The effort to bring a modernized Harpoon back to the submarine fleet coincides with the delivery of the first Long Range Anti-Ship Missiles (LRASM) to operational Air Force units, a delivery announced Dec. 18. The precision-guided missile is designed to detect and destroy specific targets operating within groups of ships by identifying the target using links to drones or aircraft.

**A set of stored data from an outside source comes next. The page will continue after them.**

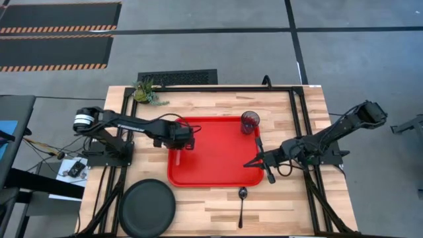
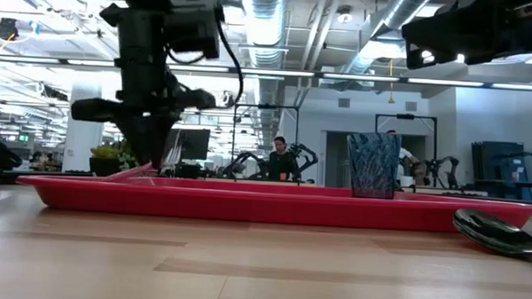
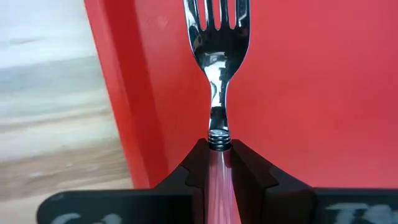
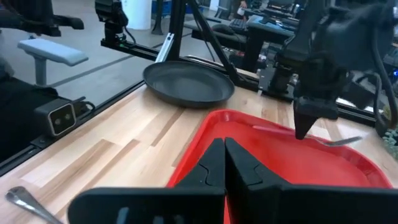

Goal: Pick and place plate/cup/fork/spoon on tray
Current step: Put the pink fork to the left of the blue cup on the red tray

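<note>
Red plastic fills most of the left wrist view, and that tray [image 1: 215,158] is the landmark here; the left gripper [image 1: 180,142] stands over the tray's left part, fingers clamped on the pink handle of the fork [image 3: 216,68], whose tines reach out over the tray floor just inside the left rim; in the low view the fork [image 2: 164,159] hangs tilted close above the tray [image 2: 246,205], and whether any part of it touches the floor is hard to tell; the cup [image 1: 250,121] stands upright inside the tray's far right corner; the plate [image 1: 147,207] lies on the bare wood off the tray's near left corner, and the spoon [image 1: 242,201] lies just off the tray's near edge toward the right, neither on the tray yet; the right gripper [image 1: 259,160] waits over the tray's right rim with its fingers pressed together on nothing; the step in hand looks to be setting down the fork, so the next move likely calls for lowering it flat and parting the fingers without flicking it over the rim; the fork's handle end is hidden between the fingers, and the low view cuts off the spoon's handle.
</note>
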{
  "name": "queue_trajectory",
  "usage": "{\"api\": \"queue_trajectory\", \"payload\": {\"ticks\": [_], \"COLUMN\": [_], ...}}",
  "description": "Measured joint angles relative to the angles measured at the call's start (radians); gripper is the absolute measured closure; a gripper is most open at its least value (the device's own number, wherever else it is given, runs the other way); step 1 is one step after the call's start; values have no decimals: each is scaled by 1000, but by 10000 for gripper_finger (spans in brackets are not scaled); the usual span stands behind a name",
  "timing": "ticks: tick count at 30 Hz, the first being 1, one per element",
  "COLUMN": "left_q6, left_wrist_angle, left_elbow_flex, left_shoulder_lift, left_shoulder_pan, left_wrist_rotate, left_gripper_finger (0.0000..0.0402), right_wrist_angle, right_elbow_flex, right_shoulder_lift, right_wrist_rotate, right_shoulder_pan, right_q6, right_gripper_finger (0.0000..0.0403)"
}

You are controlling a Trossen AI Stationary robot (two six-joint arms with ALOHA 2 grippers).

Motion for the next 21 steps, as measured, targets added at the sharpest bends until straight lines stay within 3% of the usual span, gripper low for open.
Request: {"api": "queue_trajectory", "payload": {"ticks": [4,21], "left_q6": [-3,-22], "left_wrist_angle": [-26,-36], "left_elbow_flex": [5,5], "left_shoulder_lift": [30,45], "left_shoulder_pan": [0,42], "left_wrist_rotate": [47,60], "left_gripper_finger": [374,374], "right_wrist_angle": [-12,-27], "right_elbow_flex": [0,0], "right_shoulder_lift": [0,0], "right_wrist_rotate": [0,53], "right_shoulder_pan": [11,44], "right_q6": [0,0], "right_gripper_finger": [392,392]}}
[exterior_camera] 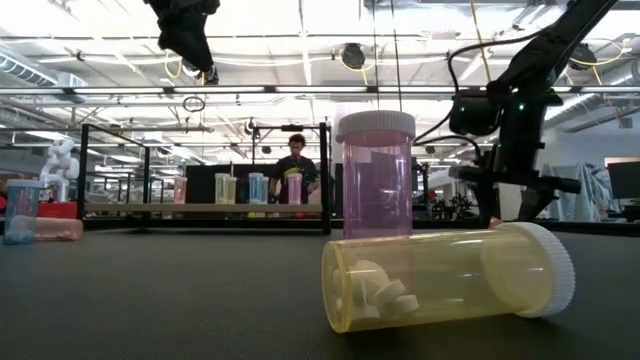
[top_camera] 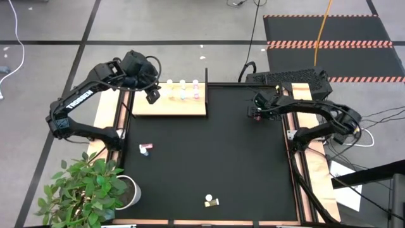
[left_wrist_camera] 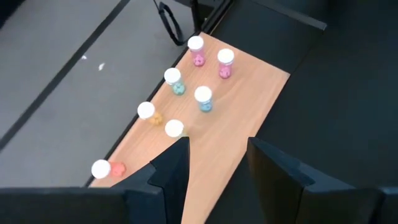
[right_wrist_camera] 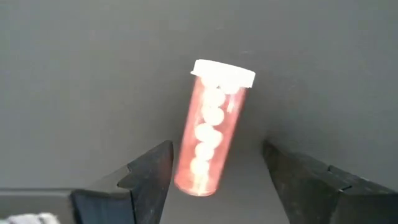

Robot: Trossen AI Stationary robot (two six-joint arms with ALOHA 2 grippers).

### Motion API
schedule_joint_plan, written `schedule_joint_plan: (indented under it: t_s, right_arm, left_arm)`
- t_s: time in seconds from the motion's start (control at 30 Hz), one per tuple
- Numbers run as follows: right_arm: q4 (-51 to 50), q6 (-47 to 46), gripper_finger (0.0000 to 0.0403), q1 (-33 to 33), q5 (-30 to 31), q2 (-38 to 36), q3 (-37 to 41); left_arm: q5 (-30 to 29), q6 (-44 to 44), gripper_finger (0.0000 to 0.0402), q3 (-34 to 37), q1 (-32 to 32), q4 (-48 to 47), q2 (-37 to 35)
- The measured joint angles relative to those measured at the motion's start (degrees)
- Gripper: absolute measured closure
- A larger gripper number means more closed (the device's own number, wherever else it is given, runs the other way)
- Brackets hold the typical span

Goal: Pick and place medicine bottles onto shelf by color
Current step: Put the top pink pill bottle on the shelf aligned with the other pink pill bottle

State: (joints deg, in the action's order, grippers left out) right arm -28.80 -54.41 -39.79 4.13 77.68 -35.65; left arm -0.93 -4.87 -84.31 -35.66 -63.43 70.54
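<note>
My left gripper (top_camera: 152,96) hangs open and empty above the left end of the pale wooden shelf (top_camera: 169,106). Several white-capped medicine bottles stand upright on that shelf: pink (left_wrist_camera: 225,63), blue (left_wrist_camera: 203,99) and yellow (left_wrist_camera: 148,113). At the mat's far right my right gripper (top_camera: 255,114) points down, open. A pink bottle (right_wrist_camera: 211,130) lies on its side on the mat between its fingers, touching neither. Near the front edge a yellow bottle (exterior_camera: 450,275) lies on its side, with a pink bottle (exterior_camera: 375,175) upright behind it.
A pink bottle (top_camera: 145,149) lies on the mat's left part; the low view shows a blue bottle (exterior_camera: 20,210) upright beside it. A potted plant (top_camera: 88,190) stands off the mat's near left corner. A person (exterior_camera: 297,165) stands in the room beyond the table.
</note>
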Motion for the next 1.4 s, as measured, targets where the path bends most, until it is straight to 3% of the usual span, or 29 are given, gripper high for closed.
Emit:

An air-launched variant has been successfully tested aboard the Air Force’s B-1 bomber on a number of occasions, and it’s on schedule to achieve early operational capability on the Navy’s F/A-18 Super Hornet in 2019. Contractor Lockheed Martin has also test-fired LRASM from the same Vertical Launch System tubes used on Navy cruisers and destroyers.
Over the last handful of years, the Pentagon has made a concerted effort to get its ship-killing ability back, first under Obama’s last Defense Secretary Ash Carter and his deputy Bob Work — part of what they called the Third Offset Strategy — and under Defense Secretary Jim Mattis, whose focus on “lethality” picked up the offset effort under a new tagline.
Good.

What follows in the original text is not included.